Bart Van Assche <Bart.VanAssche@xxxxxxx> · Mon, 6 Nov 2017 16:34:21 +0000

On Mon, 2017-11-06 at 11:44 +0800, Ming Lei wrote:
> On Sun, Nov 05, 2017 at 03:38:49PM +0000, Bart Van Assche wrote:
> > On Sun, 2017-11-05 at 20:10 +0800, Ming Lei wrote:
> > > diff --git a/block/blk-core.c b/block/blk-core.c
> > > index 048be4aa6024..0b121f29e3b1 100644
> > > --- a/block/blk-core.c
> > > +++ b/block/blk-core.c
> > > @@ -658,6 +658,10 @@ void blk_cleanup_queue(struct request_queue *q)
> > >  	queue_flag_set(QUEUE_FLAG_DEAD, q);
> > >  	spin_unlock_irq(lock);
> > >  
> > > +	/* respect queue DEAD via quiesce for blk-mq */
> > > +	if (q->mq_ops)
> > > +		blk_mq_quiesce_queue(q);
> > > +
> > >  	/* for synchronous bio-based driver finish in-flight integrity i/o */
> > >  	blk_flush_integrity();
> > 
> > Have you considered to change the blk_freeze_queue_start() call in
> > blk_set_queue_dying() into a blk_freeze_queue() call? That approach has the
> > advantage that no new if (q->mq_ops) test has to be introduced.
> 
> That approach isn't nothing to do with this issue, and can't fix this issue
> too.

Sorry but I disagree. My opinion is that the change I proposed is a more
elegant way to avoid that blk_mq_run_hw_queue() tries to execute a request
after blk_cleanup_queue() has started.

> Not mention we hold q->sysfs_lock before calling blk_set_queue_dying(),
> there may be risk to cause deadlock.

Sorry but I disagree again. q->sysfs_lock is not obtained from inside any
code that runs the queue so there is no deadlock risk. Additionally, I doubt
that it is useful to obtain q->sysfs_lock from inside blk_cleanup_queue().
The queue attributes that are exported through sysfs can be modified safely
until these sysfs attributes are removed.

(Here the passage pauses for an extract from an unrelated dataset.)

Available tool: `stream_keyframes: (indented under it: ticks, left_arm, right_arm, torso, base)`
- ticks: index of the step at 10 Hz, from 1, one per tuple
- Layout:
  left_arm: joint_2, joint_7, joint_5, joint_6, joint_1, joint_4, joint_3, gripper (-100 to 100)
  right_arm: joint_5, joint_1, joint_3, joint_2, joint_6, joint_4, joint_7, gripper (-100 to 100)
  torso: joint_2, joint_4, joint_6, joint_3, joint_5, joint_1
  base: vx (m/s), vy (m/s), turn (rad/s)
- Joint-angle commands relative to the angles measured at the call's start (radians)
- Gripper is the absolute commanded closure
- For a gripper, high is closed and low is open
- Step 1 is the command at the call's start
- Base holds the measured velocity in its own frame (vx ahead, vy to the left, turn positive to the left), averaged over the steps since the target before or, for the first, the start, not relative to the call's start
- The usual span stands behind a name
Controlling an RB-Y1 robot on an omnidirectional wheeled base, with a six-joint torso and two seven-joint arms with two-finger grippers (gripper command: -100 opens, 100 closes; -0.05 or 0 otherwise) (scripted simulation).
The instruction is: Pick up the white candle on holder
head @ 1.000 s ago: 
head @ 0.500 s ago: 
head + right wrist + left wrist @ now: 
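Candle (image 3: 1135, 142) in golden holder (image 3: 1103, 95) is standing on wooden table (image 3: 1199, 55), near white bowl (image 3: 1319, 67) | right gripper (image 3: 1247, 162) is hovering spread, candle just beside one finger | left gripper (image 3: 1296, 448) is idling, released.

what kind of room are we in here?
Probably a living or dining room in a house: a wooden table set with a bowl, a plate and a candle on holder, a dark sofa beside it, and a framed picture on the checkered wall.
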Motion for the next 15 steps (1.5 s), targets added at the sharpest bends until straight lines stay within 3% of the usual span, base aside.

> The issue is that there isn't any request in queue(queue is frozen), but
> dispatch still may happen, let me explain it a bit:
> 
> 1) there are several IO submit paths in-progress
> 2) requests from all these paths are inserted to queue, but may dispatch to
> LLD in only one of these paths, but other paths may still move on to dispatch
> even all these requests are completed(that means blk_mq_freeze_queue_wait()
> returns at that time)
> 3) the dispatch after queue dead happens and causes the use-after-free,
> because we never respect queue dead for blk-mq.

After a queue has been marked "dying" and after blk_freeze_queue() has
returned it is guaranteed that all requests have finished and that all future
blk_get_request() calls will fail. Hence .queue_rq() won't be called anymore.
Any code that runs a queue (the __blk_mq_run_hw_queue() / blk_mq_make_request()
callers) must hold a reference on that queue. Running a queue even after
blk_cleanup_queue() finished is safe as long as the caller holds a reference
on that queue. So the scenario described above won't lead to a crash.

Bart.